# Task goal:
Search the listing below for the word "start" and copy each line that holds it.
----------------------------------------
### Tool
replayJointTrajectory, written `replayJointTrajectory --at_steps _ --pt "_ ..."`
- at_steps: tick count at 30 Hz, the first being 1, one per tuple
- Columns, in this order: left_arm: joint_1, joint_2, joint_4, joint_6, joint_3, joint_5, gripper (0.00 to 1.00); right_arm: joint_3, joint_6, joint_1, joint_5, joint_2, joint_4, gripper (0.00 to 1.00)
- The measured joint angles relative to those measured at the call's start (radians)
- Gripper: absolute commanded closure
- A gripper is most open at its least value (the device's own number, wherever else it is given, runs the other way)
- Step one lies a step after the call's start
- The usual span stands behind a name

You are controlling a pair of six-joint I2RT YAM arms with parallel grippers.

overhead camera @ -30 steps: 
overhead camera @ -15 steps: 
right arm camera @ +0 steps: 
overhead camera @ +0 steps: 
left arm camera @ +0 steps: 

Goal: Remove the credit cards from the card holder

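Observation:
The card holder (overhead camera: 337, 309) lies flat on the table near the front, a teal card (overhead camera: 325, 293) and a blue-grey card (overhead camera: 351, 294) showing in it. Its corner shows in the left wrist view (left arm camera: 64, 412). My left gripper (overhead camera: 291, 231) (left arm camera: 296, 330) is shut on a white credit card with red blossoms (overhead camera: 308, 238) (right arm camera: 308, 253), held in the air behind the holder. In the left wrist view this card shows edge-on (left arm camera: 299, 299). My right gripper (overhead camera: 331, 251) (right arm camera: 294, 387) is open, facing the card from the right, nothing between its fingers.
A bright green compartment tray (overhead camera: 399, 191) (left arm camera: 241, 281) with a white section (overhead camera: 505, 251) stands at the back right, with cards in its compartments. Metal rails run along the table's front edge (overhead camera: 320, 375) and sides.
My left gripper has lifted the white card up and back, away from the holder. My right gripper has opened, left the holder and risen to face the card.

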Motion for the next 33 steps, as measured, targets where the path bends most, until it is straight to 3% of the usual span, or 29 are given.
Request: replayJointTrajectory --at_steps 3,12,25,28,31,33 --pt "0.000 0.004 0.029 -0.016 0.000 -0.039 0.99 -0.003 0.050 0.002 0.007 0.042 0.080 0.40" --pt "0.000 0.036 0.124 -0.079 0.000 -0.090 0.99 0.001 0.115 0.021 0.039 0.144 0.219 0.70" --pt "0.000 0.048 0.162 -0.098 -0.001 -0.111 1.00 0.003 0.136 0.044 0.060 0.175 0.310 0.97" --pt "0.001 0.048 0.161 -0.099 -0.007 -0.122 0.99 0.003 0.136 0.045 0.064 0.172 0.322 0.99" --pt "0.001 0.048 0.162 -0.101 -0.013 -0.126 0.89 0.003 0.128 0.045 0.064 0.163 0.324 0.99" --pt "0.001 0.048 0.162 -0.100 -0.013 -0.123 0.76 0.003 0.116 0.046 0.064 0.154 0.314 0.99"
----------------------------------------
# Result below:
- The measured joint angles relative to those measured at the call's start (radians)
- Step one lies a step after the call's start

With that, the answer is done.